Do let me know (reply here) what you find out about the Icelandic sagas!


And it's perfectly imaginable that with these people (even with their permission at some point) you could try the elevator experiment: walk into a room and let the doors close, then magically you are at a different height when the doors open. Such basic things about our world and our experience are completely foreign to those who don't have them.



--- Quote ---I think it'd be really good to drop a few hot mics in the area and see what was picked up. Imagine being able to establish a connection to a local native American language from a thousand years ago or something like that.
--- End quote ---
8) That's such an intriguing idea. Getting approval for this would be extremely difficult I imagine, but the data would be amazing.
I suppose these people need to be considered people that can give consent, so it could be done without their permission, so that defeats the whole point. After all, we would be invading their privacy.
But... I wish there was some way around that.



For the general discussion, one more thought:
"Knowledge is power."
Assuming that is true, and following from it all of our ideals about education, literacy and so forth being a good thing, isn't it the logical conclusion that we should educate these people?
I'm not saying that's actually a good conclusion, but if it's not, then we'd need to revisit the idea that knowledge is important, or perhaps what 'knowledge' means. (I'm sure they know many things we don't! Animals and plants in the area, for example.)

freknu:

--- Quote from: lx on December 20, 2013, 03:32:14 AM ---The northern lights were out in force on Saturday and all I could think about was what middle-aged tribesmen thought was going on in the sky when they saw similar things. I know a few people who study the Icelandic sagas. I'm going to ask them if there is anything written in them about what they thought was going on. But in a similar way, imagine having seen that plane, they construed a belief of a flying God or something like that.

--- End quote ---

It has been critised in academic review, but "Hamlet's Mill" makes for a very interesting argument of how the ancient people saw and mythologised the sky. When it comes to Old Norse mythology, Aurvandill is of particular interest.

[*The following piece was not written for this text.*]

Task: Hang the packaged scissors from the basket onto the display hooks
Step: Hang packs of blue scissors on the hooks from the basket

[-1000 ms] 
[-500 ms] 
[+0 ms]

Even though "Hamlet's Mill" may be scientifically tenuous, I do wonder just how much of ancient mythology comes from watching and marvelling at the sky.

zaba:

--- Quote ---For the general discussion, one more thought:
"Knowledge is power."
Assuming that is true, and following from it all of our ideals about education, literacy and so forth being a good thing, isn't it the logical conclusion that we should educate these people?
I'm not saying that's actually a good conclusion, but if it's not, then we'd need to revisit the idea that knowledge is important, or perhaps what 'knowledge' means. (I'm sure they know many things we don't! Animals and plants in the area, for example.)
--- End quote ---

You're presupposing that YOU are the one who HAS the knowledge. This is a very egocentric and patronizing perspective, with all due respect. Sure, you have different knowledge than they do and vice-versa -- but to extrapolate that it is your duty to educate (indoctrinate) them in literacy, the Bible, proper dietary habits, etc is ill-founded and downright offensive.